__TASK PROMPT__
An exact copy of every record is needed, with the pictures left out.

__PROVIDED DATA__

● ● ● ●

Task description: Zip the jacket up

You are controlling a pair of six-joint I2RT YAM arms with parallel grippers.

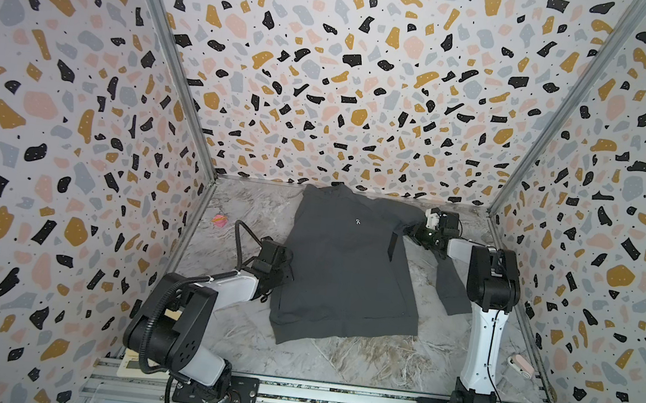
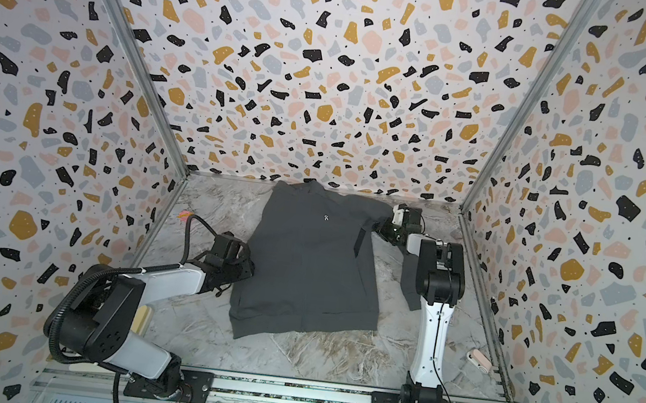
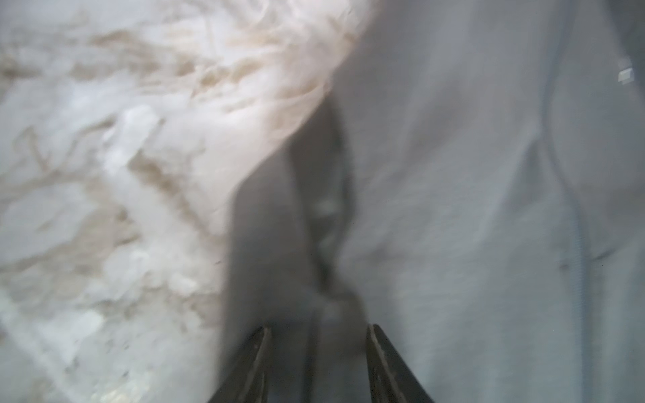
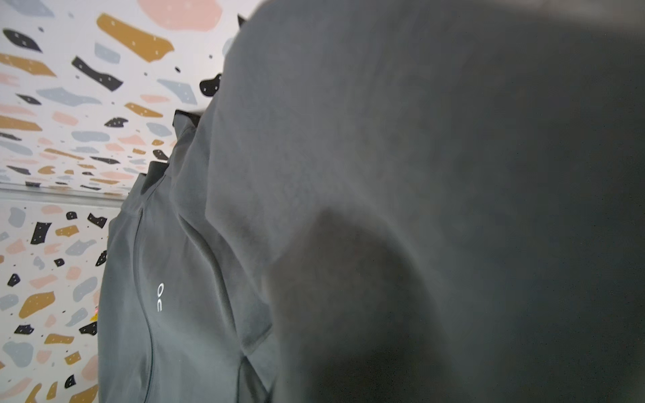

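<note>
Prep stage, likely: arms are straightening jacket (image 1: 347, 264) pre-zip. Left gripper (image 3: 319, 328) is gaping, jacket edge between jaws. Right gripper (image 1: 413, 233) is at sleeve (image 1: 393, 215), grip can't tell. Next is needing a taut, even pull.

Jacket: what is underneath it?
The jacket lies spread on the marbled table, which shows beside it and along its near hem. Anything directly beneath the fabric is covered and cannot be seen.
</note>
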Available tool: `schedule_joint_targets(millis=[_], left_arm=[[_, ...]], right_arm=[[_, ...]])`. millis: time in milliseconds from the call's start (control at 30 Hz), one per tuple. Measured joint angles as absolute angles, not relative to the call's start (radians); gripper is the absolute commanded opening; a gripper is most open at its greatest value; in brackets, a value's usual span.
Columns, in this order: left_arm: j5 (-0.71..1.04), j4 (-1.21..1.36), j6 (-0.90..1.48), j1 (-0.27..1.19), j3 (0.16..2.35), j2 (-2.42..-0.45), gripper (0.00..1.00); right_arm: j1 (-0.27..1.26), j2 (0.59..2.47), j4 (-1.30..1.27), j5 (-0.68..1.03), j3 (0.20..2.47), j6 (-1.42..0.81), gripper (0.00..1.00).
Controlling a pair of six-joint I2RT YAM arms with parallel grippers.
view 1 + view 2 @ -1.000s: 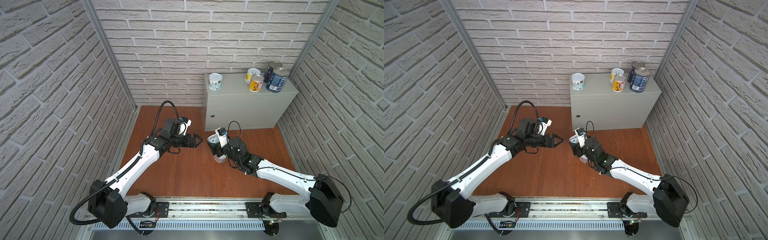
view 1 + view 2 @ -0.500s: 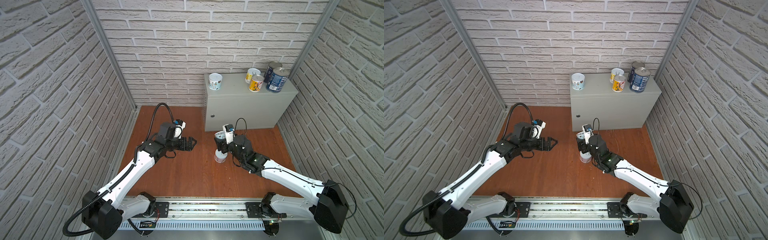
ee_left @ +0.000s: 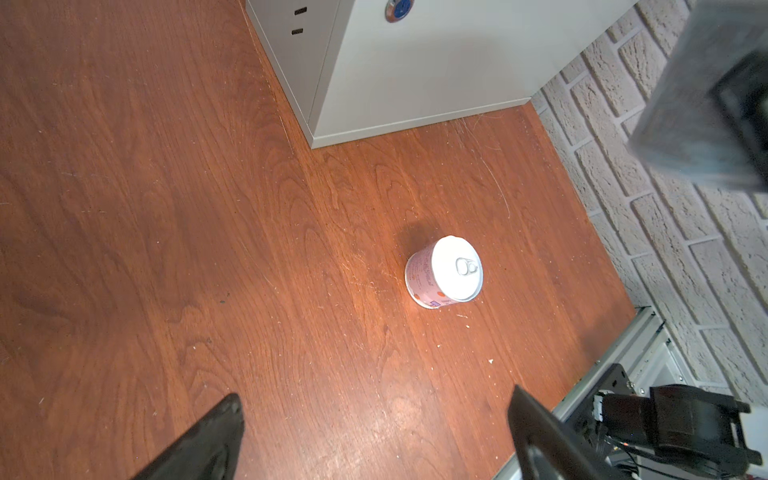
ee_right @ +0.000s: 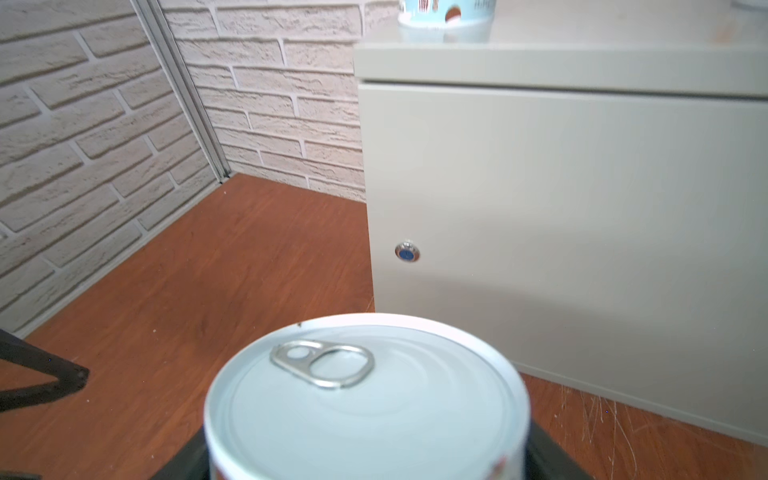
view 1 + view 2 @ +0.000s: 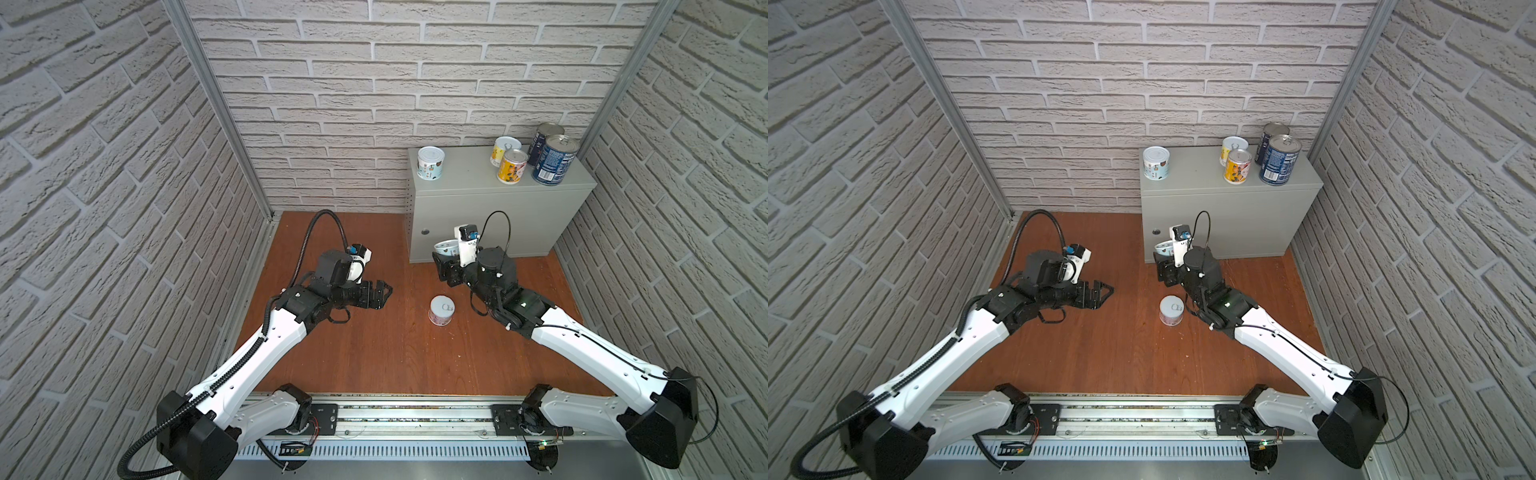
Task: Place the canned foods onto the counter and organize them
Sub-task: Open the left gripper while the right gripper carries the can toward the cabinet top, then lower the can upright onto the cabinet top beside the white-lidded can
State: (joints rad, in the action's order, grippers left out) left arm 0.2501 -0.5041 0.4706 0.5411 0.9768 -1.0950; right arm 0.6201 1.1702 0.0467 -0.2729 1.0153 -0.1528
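Standing on the tabletop (image 5: 469, 176) were five tins (image 5: 431, 163), the right claw (image 5: 445, 259) gripped a sixth tin (image 4: 365, 399), and the left claw (image 5: 384, 292) gaped empty near the pink tin (image 5: 441, 310) on the wooden floor (image 5: 374, 353).

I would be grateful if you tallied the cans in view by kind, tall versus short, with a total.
Tall dark-blue cans: 2
Short white-lidded cans: 5, one of them held in the right gripper
Total: 7
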Motion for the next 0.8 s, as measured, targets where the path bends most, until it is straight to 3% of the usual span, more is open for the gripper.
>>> schedule_joint_targets(millis=[800], left_arm=[[0.168,-0.524,0.464,0.551,0.977,-1.038,0.98]], right_arm=[[0.398,1.353,0.01,-0.18,1.419,-0.039,0.61]])
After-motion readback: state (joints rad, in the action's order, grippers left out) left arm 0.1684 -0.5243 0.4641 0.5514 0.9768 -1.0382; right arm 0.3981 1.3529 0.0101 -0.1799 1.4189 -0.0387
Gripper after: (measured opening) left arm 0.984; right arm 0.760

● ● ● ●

__SOLUTION TO THIS TASK__
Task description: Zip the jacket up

You are controlling a pair of six-joint I2RT YAM arms with parallel grippers.


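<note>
Prep stage, likely: arms are straightening jacket (image 1: 347, 264) pre-zip. Left gripper (image 3: 319, 328) is gaping, jacket edge between jaws. Right gripper (image 1: 413, 233) is at sleeve (image 1: 393, 215), grip can't tell. Next is needing a taut, even pull.

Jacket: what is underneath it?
The jacket lies spread on the marbled table, which shows beside it and along its near hem. Anything directly beneath the fabric is covered and cannot be seen.
</note>
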Available tool: `schedule_joint_targets(millis=[_], left_arm=[[_, ...]], right_arm=[[_, ...]])`. millis: time in milliseconds from the call's start (control at 30 Hz), one per tuple. Measured joint angles as absolute angles, not relative to the call's start (radians); gripper is the absolute commanded opening; a gripper is most open at its greatest value; in brackets, a value's usual span.
Columns, in this order: left_arm: j5 (-0.71..1.04), j4 (-1.21..1.36), j6 (-0.90..1.48), j1 (-0.27..1.19), j3 (0.16..2.35), j2 (-2.42..-0.45), gripper (0.00..1.00); right_arm: j1 (-0.27..1.26), j2 (0.59..2.47), j4 (-1.30..1.27), j5 (-0.68..1.03), j3 (0.20..2.47), j6 (-1.42..0.81), gripper (0.00..1.00).
Controlling a pair of six-joint I2RT YAM arms with parallel grippers.
view 1 + view 2 @ -1.000s: 
view 1 + view 2 @ -0.500s: 
ee_left @ +0.000s: 
ee_right @ +0.000s: 
view 1 + view 2 @ +0.000s: 
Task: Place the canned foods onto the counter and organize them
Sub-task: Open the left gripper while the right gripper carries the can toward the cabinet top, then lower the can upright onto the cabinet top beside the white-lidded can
State: (joints rad, in the action's order, grippers left out) left arm 0.2501 -0.5041 0.4706 0.5411 0.9768 -1.0950; right arm 0.6201 1.1702 0.0467 -0.2729 1.0153 -0.1528
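Standing on the tabletop (image 5: 469, 176) were five tins (image 5: 431, 163), the right claw (image 5: 445, 259) gripped a sixth tin (image 4: 365, 399), and the left claw (image 5: 384, 292) gaped empty near the pink tin (image 5: 441, 310) on the wooden floor (image 5: 374, 353).

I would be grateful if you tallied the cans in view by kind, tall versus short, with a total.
Tall dark-blue cans: 2
Short white-lidded cans: 5, one of them held in the right gripper
Total: 7
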Motion for the next 0.8 s, as measured, targets where the path bends most, until it is straight to 3% of the usual span, more is open for the gripper.
>>> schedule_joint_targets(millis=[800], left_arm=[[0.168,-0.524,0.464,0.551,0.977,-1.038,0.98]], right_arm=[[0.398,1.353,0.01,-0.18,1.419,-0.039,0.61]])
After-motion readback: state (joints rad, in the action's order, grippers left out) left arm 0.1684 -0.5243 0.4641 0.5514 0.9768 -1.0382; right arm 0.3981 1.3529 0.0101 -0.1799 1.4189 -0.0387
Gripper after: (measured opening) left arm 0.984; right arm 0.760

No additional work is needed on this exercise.